■ Problem details: Exactly as they appear, restate the lines of the material, from the first through the one containing "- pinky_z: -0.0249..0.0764".

■ Material provided:
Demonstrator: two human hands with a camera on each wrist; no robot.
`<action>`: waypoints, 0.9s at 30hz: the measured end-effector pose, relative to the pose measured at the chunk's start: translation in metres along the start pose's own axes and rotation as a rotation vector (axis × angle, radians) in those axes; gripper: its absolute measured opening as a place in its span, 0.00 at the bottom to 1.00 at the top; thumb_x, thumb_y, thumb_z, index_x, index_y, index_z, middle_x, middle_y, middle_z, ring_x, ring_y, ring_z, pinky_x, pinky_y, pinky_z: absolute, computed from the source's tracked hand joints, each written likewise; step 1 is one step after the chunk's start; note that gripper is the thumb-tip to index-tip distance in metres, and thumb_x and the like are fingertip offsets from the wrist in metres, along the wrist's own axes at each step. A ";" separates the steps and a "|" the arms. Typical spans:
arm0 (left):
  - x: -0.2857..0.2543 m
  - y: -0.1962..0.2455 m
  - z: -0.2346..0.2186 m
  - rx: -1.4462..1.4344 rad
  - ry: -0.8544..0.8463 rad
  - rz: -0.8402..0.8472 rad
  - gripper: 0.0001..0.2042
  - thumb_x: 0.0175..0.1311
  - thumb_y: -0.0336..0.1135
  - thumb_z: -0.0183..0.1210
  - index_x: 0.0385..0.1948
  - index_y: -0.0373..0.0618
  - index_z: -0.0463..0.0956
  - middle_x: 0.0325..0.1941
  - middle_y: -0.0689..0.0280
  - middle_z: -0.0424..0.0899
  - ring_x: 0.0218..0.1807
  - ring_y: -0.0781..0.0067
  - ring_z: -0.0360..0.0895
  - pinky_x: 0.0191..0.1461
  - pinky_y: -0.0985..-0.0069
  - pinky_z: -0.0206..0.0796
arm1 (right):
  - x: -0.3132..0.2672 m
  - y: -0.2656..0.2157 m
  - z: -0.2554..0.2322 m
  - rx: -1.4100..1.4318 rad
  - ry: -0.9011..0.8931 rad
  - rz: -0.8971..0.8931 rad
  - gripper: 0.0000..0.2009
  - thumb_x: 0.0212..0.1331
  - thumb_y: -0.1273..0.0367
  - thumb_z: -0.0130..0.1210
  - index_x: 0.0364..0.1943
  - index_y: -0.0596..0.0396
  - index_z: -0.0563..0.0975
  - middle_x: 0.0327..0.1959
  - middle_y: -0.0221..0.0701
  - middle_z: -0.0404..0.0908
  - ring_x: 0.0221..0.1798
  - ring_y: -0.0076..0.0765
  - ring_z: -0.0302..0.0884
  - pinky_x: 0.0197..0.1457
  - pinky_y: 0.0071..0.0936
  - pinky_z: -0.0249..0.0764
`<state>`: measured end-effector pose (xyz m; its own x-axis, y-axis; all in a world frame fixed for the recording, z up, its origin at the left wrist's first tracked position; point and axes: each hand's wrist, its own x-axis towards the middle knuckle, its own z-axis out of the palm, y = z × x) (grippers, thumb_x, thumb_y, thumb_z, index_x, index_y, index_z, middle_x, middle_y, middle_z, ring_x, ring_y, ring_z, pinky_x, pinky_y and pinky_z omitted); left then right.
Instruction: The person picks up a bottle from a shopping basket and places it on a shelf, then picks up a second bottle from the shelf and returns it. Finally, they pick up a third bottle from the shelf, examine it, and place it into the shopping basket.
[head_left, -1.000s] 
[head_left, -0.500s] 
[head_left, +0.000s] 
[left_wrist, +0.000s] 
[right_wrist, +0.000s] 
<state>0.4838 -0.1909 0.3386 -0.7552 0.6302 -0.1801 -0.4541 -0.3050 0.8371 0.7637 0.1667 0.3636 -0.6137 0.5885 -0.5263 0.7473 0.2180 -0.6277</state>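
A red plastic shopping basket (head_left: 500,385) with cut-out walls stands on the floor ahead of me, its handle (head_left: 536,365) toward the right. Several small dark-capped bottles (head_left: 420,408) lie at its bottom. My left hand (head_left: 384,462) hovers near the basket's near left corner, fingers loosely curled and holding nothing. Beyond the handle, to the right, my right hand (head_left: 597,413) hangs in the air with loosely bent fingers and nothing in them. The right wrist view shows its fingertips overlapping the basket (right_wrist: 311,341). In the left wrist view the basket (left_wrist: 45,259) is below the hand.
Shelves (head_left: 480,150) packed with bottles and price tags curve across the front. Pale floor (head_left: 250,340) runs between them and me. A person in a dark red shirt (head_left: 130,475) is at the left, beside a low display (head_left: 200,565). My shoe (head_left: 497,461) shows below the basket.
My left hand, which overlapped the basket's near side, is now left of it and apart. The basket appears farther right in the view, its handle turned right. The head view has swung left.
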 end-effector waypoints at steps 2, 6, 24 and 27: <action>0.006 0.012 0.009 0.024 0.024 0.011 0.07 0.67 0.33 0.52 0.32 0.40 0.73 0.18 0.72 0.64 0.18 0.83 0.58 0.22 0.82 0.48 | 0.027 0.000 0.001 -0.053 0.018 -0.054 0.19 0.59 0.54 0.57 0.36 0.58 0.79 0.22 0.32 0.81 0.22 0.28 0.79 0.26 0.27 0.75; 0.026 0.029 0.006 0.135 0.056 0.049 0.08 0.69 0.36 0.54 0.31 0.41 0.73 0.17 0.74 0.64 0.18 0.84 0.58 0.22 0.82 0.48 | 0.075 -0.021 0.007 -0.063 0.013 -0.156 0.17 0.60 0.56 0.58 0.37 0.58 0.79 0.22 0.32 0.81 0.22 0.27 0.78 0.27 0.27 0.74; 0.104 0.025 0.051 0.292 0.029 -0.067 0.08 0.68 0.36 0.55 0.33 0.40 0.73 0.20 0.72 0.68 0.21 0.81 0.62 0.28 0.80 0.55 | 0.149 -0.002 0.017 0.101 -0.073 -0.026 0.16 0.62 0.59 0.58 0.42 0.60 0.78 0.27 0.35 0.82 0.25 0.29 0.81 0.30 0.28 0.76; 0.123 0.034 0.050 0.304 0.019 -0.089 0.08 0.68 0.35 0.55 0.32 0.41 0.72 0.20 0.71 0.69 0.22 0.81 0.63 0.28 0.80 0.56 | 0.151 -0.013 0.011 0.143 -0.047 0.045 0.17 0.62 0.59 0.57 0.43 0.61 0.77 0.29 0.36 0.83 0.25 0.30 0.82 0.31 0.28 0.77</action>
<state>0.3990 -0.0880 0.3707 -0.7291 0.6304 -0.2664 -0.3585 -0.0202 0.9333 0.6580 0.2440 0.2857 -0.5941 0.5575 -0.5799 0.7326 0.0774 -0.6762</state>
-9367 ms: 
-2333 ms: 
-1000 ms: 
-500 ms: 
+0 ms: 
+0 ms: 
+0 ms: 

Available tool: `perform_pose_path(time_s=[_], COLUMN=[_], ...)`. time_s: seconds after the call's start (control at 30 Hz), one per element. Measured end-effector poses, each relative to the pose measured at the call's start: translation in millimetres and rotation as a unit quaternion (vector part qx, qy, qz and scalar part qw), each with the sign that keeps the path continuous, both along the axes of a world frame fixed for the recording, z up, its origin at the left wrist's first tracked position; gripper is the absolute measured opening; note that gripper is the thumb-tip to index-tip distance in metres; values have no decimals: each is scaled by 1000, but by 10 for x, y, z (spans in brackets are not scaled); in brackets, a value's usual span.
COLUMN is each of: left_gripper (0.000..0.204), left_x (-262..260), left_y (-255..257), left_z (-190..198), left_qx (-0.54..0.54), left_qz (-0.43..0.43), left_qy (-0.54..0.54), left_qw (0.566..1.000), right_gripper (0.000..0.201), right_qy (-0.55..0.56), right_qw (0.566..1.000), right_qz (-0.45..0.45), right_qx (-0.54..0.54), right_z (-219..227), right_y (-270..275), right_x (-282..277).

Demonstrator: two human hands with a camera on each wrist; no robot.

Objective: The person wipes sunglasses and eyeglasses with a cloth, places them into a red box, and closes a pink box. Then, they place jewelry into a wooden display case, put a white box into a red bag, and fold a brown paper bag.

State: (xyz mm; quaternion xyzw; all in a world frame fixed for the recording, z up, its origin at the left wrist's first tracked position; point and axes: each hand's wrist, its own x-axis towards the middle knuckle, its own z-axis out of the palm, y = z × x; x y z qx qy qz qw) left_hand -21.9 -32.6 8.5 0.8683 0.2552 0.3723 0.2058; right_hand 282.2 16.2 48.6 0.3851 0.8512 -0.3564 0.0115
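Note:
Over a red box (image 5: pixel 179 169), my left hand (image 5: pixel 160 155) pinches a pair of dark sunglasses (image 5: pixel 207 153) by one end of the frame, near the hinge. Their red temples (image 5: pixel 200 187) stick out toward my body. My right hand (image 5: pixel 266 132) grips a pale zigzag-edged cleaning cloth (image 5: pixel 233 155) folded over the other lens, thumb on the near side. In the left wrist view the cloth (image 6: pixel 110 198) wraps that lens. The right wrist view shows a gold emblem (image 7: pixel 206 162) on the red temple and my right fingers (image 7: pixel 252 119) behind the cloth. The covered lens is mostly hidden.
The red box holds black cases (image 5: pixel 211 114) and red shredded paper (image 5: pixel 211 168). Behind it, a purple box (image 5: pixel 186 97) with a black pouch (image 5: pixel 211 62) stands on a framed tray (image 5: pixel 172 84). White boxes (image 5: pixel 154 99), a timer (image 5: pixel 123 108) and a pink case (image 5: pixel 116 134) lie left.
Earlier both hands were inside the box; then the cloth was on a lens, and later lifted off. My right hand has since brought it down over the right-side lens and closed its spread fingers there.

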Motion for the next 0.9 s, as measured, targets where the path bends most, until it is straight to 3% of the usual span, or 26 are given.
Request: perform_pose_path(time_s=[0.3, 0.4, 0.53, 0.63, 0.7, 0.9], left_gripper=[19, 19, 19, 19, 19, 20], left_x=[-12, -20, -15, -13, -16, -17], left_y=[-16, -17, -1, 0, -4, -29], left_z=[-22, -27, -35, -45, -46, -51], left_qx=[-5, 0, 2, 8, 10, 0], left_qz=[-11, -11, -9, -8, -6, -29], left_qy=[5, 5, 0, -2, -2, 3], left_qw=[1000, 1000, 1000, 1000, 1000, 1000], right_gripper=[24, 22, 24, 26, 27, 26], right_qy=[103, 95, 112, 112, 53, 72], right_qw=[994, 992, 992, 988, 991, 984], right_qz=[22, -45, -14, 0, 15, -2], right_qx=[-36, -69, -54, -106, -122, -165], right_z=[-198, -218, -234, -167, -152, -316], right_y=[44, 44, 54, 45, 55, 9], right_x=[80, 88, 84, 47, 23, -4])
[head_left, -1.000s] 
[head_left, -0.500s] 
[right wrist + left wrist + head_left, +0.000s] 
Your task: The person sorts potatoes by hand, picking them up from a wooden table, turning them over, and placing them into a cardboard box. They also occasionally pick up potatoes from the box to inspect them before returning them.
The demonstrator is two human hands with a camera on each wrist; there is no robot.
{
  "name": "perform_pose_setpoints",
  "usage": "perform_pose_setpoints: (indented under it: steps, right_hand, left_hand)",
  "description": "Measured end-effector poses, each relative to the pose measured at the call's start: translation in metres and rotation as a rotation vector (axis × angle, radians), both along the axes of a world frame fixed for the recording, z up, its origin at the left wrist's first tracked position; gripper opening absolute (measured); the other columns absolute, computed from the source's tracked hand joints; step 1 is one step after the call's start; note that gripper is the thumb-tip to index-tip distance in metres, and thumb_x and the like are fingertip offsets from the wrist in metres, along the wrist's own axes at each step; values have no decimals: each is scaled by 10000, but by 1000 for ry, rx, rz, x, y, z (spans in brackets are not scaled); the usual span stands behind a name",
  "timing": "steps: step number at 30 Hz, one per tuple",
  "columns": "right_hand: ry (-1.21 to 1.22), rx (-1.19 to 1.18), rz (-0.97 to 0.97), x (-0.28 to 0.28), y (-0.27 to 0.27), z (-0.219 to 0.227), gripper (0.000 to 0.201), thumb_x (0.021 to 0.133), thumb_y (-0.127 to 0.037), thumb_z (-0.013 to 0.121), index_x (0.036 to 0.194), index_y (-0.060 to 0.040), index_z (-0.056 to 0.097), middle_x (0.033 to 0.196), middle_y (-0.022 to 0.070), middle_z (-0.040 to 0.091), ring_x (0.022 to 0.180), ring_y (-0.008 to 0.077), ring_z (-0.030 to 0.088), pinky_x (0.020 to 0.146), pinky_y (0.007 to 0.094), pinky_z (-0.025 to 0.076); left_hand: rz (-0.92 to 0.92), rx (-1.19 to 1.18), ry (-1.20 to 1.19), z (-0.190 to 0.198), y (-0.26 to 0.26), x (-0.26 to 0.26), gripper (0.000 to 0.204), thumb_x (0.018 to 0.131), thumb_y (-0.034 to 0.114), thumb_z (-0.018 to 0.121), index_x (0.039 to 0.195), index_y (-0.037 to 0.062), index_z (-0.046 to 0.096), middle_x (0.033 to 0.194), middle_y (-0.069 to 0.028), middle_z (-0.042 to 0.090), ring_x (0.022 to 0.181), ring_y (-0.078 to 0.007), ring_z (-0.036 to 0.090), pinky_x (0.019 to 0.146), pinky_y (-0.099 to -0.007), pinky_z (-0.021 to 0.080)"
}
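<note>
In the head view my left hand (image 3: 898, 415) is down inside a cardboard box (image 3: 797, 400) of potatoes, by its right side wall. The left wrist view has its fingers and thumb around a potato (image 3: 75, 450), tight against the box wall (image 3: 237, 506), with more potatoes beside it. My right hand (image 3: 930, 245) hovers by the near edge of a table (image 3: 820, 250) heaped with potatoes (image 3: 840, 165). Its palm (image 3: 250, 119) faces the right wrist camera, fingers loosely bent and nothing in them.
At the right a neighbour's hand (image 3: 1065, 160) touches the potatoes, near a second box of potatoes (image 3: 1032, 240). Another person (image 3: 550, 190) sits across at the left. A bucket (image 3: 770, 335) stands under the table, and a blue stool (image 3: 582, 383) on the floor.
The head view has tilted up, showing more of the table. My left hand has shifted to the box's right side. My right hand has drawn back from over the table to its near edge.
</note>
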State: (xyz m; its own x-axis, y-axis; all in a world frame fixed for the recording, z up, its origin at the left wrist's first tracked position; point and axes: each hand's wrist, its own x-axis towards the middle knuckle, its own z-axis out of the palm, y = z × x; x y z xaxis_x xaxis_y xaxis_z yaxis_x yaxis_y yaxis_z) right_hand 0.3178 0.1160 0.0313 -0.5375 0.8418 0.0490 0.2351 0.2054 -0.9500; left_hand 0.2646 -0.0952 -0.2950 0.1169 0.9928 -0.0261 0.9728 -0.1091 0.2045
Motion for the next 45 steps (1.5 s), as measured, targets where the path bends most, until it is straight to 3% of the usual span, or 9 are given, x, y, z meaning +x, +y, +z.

■ Exercise output:
Demonstrator: two human hands with a camera on each wrist; no robot.
`<action>`: waypoints, 0.9s at 30hz: the measured end-effector pose, relative to the pose measured at the chunk's start: translation in metres along the start pose's own axes and rotation as a rotation vector (axis × angle, radians) in those axes; gripper: its absolute measured opening as a place in its span, 0.00 at the bottom to 1.00 at the top; thumb_x, thumb_y, thumb_z, index_x, index_y, index_z, middle_x, middle_y, middle_z, ring_x, ring_y, ring_z, pinky_x, pinky_y, pinky_z: absolute, computed from the source's tracked hand joints, each written likewise; step 1 is one step after the chunk's start; note that gripper is the thumb-tip to index-tip distance in metres, and thumb_x and the like are fingertip offsets from the wrist in metres, along the wrist's own axes at each step. A ";" separates the steps and a "|" the arms. Typical spans:
arm0 (left):
  - x: -0.2857..0.2543 m
  - y: -0.1962..0.2455 m
  - z: -0.2346..0.2186 m
  - rx: -1.4462..1.4344 rad
  - ry: -0.8544..0.8463 rad
  - rz: -0.8402..0.8472 rad
  - gripper: 0.0001..0.2042
  - thumb_x: 0.0175..0.1311
  - thumb_y: -0.0336..0.1135
  - thumb_z: -0.0183..0.1210
  - index_x: 0.0385..0.1948
  - index_y: -0.0373..0.0618
  - index_z: -0.0463..0.0956
  - middle_x: 0.0325..0.1941
  - middle_y: -0.0689..0.0280
  - middle_z: -0.0424..0.0899
  - ring_x: 0.0218..0.1807
  - ring_y: -0.0781..0.0067
  - ring_z: -0.0360..0.0895
  - pinky_x: 0.0191..0.1461
  - pinky_y: -0.0985..-0.0069
  - pinky_z: -0.0206..0.0796
arm1 (right):
  - x: -0.3132..0.2672 m
  - y: -0.2656..0.2157 m
  - z: -0.2554..0.2322 m
  - rx: -1.4100..1.4318 rad
  - ry: -0.9011..0.8931 rad
  - rz: -0.8971..0.8931 rad
  - gripper: 0.0000..0.2009
  - thumb_x: 0.0212..0.1331
  - thumb_y: -0.1273..0.0367
  - thumb_z: -0.0130..0.1210
  - index_x: 0.0364..0.1943
  - index_y: -0.0596..0.0396
  - index_z: -0.0563..0.0975
  - middle_x: 0.0327..0.1959
  - middle_y: -0.0221..0.0701
  - middle_z: -0.0404..0.0908
  - ring_x: 0.0221..0.1798
  - ring_y: -0.0076..0.0765
  - ring_z: -0.0302..0.0884
  - pinky_x: 0.0197..0.1457
  - pinky_y: 0.0071..0.0936
  - pinky_z: -0.0249..0.0764

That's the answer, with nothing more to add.